» WHAT YOU NEED TO DO: Restate word for word the lines of the data below, from the first through the one that has "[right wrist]".

» PROVIDED RECORDS:
——

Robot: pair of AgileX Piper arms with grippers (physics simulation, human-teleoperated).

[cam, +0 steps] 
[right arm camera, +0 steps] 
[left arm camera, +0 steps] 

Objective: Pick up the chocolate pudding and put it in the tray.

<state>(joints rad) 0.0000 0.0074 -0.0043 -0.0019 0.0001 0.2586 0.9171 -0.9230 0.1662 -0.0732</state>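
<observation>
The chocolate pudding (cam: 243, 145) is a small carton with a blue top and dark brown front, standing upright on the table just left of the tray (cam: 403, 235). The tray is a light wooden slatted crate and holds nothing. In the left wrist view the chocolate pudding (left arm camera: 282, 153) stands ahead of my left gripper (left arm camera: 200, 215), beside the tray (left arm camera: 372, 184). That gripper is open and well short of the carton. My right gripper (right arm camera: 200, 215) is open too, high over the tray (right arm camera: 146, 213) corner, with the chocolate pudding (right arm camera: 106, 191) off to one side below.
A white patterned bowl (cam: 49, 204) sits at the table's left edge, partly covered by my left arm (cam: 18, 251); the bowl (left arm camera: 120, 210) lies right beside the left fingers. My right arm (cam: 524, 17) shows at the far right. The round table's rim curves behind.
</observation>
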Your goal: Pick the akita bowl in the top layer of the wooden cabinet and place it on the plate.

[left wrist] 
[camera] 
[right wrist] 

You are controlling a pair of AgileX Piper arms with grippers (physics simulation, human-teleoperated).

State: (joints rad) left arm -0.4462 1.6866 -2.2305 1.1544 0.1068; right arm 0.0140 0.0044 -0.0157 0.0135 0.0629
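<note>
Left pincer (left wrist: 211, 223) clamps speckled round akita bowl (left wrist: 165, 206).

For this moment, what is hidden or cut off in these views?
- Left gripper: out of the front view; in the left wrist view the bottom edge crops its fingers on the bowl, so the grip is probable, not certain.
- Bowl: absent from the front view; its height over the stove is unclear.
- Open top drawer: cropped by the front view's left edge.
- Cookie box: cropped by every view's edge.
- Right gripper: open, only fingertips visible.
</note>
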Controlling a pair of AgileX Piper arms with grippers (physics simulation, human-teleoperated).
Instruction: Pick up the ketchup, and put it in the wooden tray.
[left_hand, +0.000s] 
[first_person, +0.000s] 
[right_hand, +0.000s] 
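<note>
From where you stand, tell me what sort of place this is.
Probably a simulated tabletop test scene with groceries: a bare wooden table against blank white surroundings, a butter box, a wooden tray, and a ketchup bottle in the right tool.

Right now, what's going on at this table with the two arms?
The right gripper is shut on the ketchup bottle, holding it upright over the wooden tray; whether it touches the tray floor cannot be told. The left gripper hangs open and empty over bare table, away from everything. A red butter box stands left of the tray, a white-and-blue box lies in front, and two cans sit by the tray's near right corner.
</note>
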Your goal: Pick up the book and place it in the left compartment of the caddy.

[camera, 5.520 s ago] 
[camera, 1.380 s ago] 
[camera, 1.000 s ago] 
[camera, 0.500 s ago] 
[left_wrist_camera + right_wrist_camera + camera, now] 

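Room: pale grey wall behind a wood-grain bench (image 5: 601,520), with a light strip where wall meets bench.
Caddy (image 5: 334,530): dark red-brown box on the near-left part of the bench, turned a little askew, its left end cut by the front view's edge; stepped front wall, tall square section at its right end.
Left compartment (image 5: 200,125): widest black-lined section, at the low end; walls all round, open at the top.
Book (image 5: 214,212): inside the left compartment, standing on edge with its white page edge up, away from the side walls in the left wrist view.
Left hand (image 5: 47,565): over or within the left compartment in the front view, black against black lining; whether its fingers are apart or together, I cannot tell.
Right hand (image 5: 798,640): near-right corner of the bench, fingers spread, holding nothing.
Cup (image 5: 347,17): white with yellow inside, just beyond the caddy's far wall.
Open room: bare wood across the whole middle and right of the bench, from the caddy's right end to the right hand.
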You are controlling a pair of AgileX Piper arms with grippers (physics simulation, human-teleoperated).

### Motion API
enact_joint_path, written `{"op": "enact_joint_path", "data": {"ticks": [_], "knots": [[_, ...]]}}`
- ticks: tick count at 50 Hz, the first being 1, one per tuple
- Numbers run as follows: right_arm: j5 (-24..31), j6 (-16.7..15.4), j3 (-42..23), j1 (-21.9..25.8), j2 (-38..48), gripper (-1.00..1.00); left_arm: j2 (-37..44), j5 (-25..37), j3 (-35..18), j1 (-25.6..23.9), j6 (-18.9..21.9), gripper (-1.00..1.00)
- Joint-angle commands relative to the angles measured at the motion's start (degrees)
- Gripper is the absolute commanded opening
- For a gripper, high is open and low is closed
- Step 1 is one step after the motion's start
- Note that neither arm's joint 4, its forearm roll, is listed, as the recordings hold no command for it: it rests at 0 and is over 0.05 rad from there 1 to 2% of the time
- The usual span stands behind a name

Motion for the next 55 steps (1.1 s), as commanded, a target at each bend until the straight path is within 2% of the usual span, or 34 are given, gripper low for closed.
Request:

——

» FINAL ANSWER:
Robot: pair of AgileX Piper arms with grippers (physics simulation, human-teleoperated).

[cam, +0 steps] 
[right arm camera, +0 steps] 
[left arm camera, +0 steps] 

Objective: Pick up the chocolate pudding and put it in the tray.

<state>(joints rad) 0.0000 0.0074 -0.0043 -0.0019 0.0001 0.2586 0.9171 -0.9230 0.1662 -0.0732</state>
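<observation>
The chocolate pudding (cam: 243, 145) is a small carton with a blue top and dark brown front, standing upright on the table just left of the tray (cam: 403, 235). The tray is a light wooden slatted crate and holds nothing. In the left wrist view the chocolate pudding (left arm camera: 282, 153) stands ahead of my left gripper (left arm camera: 200, 215), beside the tray (left arm camera: 372, 184). That gripper is open and well short of the carton. My right gripper (right arm camera: 200, 215) is open too, high over the tray (right arm camera: 146, 213) corner, with the chocolate pudding (right arm camera: 106, 191) off to one side below.
A white patterned bowl (cam: 49, 204) sits at the table's left edge, partly covered by my left arm (cam: 18, 251); the bowl (left arm camera: 120, 210) lies right beside the left fingers. My right arm (cam: 524, 17) shows at the far right. The round table's rim curves behind.
</observation>
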Your goal: Pick the akita bowl in the top layer of the wooden cabinet and place it on the plate.

[left wrist] 
[camera] 
[right wrist] 

What appears above is the full answer.